Getting pseudo-random with Minecraft Villagers

TL;DR

I created an RNG which uses real-time Minecraft villager position as the seed and I don’t regret a single thing about it.

Random vs Chaotic

Some time ago I’ve had a very odd fascination with the concept of randomness and how it’s impossible to achieve true randomness digitally. In most cases it’s not necessary to have something truly random in our software, but there are cases when the impredictability of the result is paramount. Cloudflare, for example, got really creative with how they approached the issue, and have a wall in their office filled entirely with lava lamps (they wrote a pretty good article explaining the how and why).
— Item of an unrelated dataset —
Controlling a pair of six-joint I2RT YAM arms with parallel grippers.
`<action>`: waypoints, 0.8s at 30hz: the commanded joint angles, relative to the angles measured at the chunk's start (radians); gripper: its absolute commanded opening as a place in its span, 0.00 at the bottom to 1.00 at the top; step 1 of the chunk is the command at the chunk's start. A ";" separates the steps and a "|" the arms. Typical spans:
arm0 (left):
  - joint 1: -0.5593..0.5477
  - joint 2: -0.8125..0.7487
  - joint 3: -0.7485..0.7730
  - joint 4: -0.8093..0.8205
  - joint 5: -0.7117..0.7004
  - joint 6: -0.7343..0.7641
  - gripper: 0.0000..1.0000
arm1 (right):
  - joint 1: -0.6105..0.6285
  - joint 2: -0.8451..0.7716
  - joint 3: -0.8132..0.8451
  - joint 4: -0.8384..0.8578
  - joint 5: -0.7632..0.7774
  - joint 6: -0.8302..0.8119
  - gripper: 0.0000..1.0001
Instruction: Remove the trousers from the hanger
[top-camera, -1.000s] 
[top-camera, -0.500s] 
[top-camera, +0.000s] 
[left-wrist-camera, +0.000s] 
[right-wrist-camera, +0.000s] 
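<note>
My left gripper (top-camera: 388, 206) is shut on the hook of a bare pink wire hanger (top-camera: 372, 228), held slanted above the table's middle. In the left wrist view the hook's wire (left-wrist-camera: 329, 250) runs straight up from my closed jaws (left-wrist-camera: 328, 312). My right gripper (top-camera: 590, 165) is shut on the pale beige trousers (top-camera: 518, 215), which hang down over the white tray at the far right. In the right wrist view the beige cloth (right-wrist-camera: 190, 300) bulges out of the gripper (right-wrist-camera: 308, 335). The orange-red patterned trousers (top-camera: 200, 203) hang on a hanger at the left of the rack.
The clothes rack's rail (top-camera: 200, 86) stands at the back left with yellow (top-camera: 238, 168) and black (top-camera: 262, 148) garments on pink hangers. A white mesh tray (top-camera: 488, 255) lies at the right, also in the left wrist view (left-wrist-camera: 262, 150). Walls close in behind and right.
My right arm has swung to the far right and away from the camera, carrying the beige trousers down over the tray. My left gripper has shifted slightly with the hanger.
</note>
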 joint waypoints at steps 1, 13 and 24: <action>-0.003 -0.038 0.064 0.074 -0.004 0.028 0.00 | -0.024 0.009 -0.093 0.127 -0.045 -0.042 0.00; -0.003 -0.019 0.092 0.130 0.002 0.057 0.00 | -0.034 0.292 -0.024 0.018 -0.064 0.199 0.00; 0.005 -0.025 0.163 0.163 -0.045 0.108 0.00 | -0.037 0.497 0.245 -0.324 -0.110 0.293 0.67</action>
The reason the trick with lava lamps works is not because they provide some magic solution to randomness, but rather they’re inherently chaotic. While it’s not impossible to predict what the state of the blob in the lava lamp will be, it’s incredibly difficult and practically impossible since you would have to know the exact state of every molecule/atom in the lamp, how it interacts with other molecules and so on. The same applies to waves in the ocean, air currents and many other phenomena.

One example which illustrates this very well is a double pendulum. Its trajectory is very sensitive to initial conditions and even the slightest change will result in a completely different trajectory. You could add even more joints and the result would be even more chaotic.

Double pendulum GIF — Trajectory of a double pendulum. (Image courtesy of Wikipedia)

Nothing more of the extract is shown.